WORK TASK.
Extract, unchanged, each line of the listing below from its first line through the line that contains "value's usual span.", inclusive, and nothing else.

DATASET EXCERPT.

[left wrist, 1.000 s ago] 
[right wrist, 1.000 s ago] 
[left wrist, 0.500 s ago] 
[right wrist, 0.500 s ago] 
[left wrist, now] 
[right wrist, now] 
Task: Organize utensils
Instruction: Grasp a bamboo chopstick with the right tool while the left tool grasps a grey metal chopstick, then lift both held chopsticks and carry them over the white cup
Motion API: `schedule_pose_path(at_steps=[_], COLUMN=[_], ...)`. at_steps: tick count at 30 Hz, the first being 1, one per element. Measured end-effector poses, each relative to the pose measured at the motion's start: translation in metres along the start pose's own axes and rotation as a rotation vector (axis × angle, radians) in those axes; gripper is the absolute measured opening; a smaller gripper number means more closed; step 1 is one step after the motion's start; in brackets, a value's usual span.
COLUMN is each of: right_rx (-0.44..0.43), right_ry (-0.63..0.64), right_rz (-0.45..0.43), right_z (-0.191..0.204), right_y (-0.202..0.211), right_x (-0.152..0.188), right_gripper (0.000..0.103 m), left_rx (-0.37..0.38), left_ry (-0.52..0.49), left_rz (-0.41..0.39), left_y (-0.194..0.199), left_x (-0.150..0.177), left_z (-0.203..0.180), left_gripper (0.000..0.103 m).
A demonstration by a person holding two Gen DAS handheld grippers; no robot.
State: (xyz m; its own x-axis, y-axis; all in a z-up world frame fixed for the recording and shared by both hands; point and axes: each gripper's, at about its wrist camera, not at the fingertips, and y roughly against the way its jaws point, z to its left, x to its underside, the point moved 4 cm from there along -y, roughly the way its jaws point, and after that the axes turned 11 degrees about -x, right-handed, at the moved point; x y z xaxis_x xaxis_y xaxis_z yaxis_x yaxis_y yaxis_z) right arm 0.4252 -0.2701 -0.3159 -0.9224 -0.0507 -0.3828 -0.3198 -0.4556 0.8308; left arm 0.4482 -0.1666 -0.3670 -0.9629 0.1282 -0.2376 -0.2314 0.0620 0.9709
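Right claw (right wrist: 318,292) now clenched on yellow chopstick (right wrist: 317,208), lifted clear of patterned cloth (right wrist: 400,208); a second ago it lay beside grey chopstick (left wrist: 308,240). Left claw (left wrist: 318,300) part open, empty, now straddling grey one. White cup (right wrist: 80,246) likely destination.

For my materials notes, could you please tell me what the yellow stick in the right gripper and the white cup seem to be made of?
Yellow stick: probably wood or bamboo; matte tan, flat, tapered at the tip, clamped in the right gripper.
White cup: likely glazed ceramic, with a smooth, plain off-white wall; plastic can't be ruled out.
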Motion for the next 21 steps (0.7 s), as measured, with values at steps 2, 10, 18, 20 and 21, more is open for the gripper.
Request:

RESULT OF THIS TASK.
[left wrist, 1.000 s ago] 
[right wrist, 1.000 s ago] 
[left wrist, 0.500 s ago] 
[right wrist, 0.500 s ago] 
[left wrist, now] 
[right wrist, now] 
Task: Organize utensils
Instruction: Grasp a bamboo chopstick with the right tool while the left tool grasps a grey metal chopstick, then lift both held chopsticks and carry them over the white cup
Motion API: `schedule_pose_path(at_steps=[_], COLUMN=[_], ...)`. at_steps: tick count at 30 Hz, the first being 1, one per element. Measured end-effector poses, each relative to the pose measured at the motion's start: translation in metres along the start pose's own axes and rotation as a rotation vector (axis × angle, radians) in those axes; gripper is the absolute measured opening; a smaller gripper number means more closed; step 1 is one step after the motion's start; in brackets, a value's usual span.

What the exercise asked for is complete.